We, women, have a tendency sometimes to put our heads in the sand around our money, thinking if we just ignore it, it will take care of itself. Unfortunately, this seldom works.
We have to face this head-on, and the first step is figuring out where we are today. That means making a list of all our assets and our debt and doing the math to determine our net worth (Assets –Deb t= Net Worth). I am always faced with groans when I tell clients this, but frequently, they are pleasantly surprised when they see the final number.
The second step is determining a plan for paying down any debt and building up savings. This involves tracking your spending for a couple of months, so you know where each dollar goes monthly, and then actively making the decisions as to where you now choose for each dollar to go. I won’t say this is necessarily an easy or fun task, but the feeling of accomplishment when you identify the leakage out of your checking account each month will be well worth it.
The greatest asset, and one you probably haven’t considered, is your human capital — or the ability you have to earn money. As women, we will often downplay our abilities and skills, leading us to not ask for raises or promotions. Men are much more likely to ask for more benefits and money when applying for a new position than women are. We have been taught, though frequently not intentionally, that it’s unbecoming to stand up for ourselves. But given what we’ve already talked about as to years in the workforce, earnings, and other factors, we have to learn to value ourselves and express that value to employers.
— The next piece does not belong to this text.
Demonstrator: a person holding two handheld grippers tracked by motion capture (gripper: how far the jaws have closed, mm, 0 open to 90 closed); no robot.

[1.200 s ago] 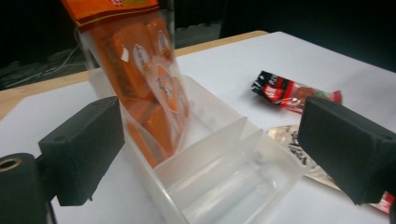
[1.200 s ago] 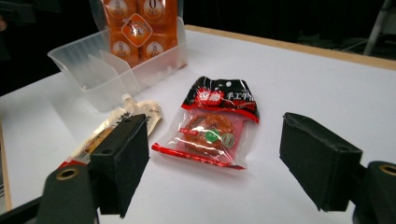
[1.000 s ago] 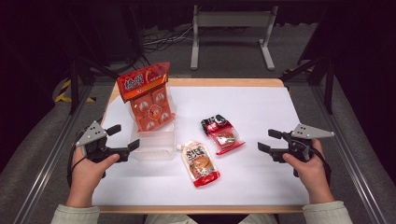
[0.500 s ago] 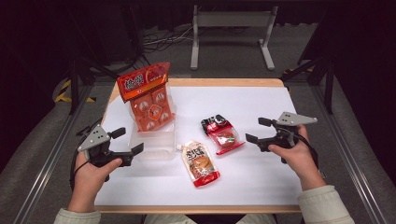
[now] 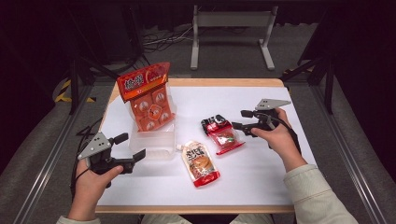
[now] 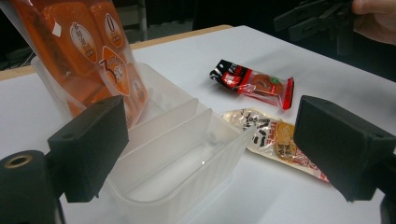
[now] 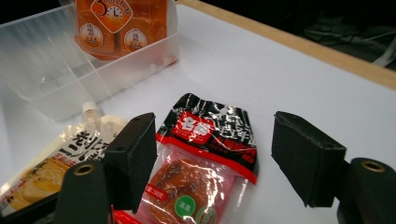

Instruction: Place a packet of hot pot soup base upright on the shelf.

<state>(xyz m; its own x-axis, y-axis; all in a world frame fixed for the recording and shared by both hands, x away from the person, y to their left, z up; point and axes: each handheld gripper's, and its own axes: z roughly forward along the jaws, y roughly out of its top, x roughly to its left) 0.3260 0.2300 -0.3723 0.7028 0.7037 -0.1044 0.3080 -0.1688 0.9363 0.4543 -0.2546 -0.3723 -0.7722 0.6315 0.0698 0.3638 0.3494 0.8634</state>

I had that conversation with myself last year, leading to my decision to start my own firm. I’m not saying you need to do that, but you should engage the help of family and friends to take an honest look at your skillset. Then look around at others with the same skills and evaluate where you are in relation to those individuals in terms of pay and benefits. If there is a promotion you’ve been wanting but feel you don’t have the skills necessary, what can you do to change that? If your supervisor is someone that has been supportive to you in the past, you may be able to enlist their help. Given that we have fewer years in the workforce on average than men, we need to make the most of the time we have.
It’s very important to earn what we’re worth, and even to take the opportunity to learn additional skills that will make us more marketable. The feeling you will have when you know you are earning what you’re worth is such a good one. Too many times, we feel less than we are because of the way we are treated by supervisors. It’s so discouraging, and I see it all too often. The group of women I’m associated with currently are only interested in lifting each other up, never tearing each other down. We are truly interested in each other’s success. By building each other up, we lift the entire group. If that’s not your experience where you are currently working, look around and see what you can do personally to change the environment. If you see it’s not possible, do what you can do to remove yourself from that situation.
We spend too much time at work to live in a discouraging environment. It can affect your personal life as well. I’ve had jobs where it was a challenge to get up in the morning and face it. No one should live like that.